Les girls voyageuses ont fait de ce cabinet rectangulaire un campement de saltimbanques. Les crayons noirs et rouges roulent sur la planchette à maquillage, couverte ici d’un papier d’emballage, là d’une serviette trouée. Un courant d’air détacherait des murs les cartes postales, retenues seulement par des épingles fichées de biais. La boîte à rouge, le bâton de Leichner, la houppette de laine, cela s’emporte dans un coin de mouchoir, et ces petites filles, qui s’en iront dans deux mois, laisseront moins de traces qu’une halte de romanichels qui marquent leur route par les brûlures rondes de l’herbe, par la cendre floconneuse d’un feu de bois.

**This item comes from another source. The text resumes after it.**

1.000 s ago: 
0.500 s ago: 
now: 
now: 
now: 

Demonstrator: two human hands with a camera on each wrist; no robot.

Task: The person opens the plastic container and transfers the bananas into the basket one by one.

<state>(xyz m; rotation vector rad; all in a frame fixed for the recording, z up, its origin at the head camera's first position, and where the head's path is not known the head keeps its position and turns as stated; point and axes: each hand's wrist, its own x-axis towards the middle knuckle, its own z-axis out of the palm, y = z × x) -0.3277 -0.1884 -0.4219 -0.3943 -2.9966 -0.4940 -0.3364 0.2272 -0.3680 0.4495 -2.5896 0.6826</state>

(Colette, « Amour », in L’Envers du music-hall, Paris, Flammarion, 1913)

 

L’excursion dans les coulisses se déroule sur des années (1906-1912), à raison de plusieurs visites dans de nombreux théâtres où Delamare pénètre aisément grâce à ses contacts. C’est dans les coulisses de ces théâtres de divertissements qu’il capte un quotidien et une intimité jusqu’alors peu photographiés. Les loges qu’il photographie sont des espaces de travail particulièrement exigus. Les murs sont fissurés, humides, replâtrés, ils témoignent du manque de confort et de salubrité des lieux. Sur certains clichés, on remarque le seau de toilettes à même la loge, à côté de la table de maquillage et du miroir ou sous une chaise percée, que le geste amateur du photographe n’a pas eu le réflexe d’exclure du cadre. Les draps et les rideaux de dentelles tendus au mur permettent de compartimenter l’espace, de préserver malgré tout un peu d’intimité en cas de changement de costumes à plusieurs, une intimité que le photographe préfère exposer,

En dépit de la modestie des lieux, certaines photographies montrent de quelle manière acteurs et actrices se les approprient et les personnalisent ; les murs sont couverts de coupures de journaux, de portraits, de photographies de famille et d’amis, punaisés autour de la coiffeuse et coincés dans le cadre du miroir. Les traces de la vie des artistes, parsemées ici et là dans ces minuscules espaces, offrent le tableau saisissant d’un espace hybride où l’intime et le travail, le privé et le public, se côtoient indistinctement.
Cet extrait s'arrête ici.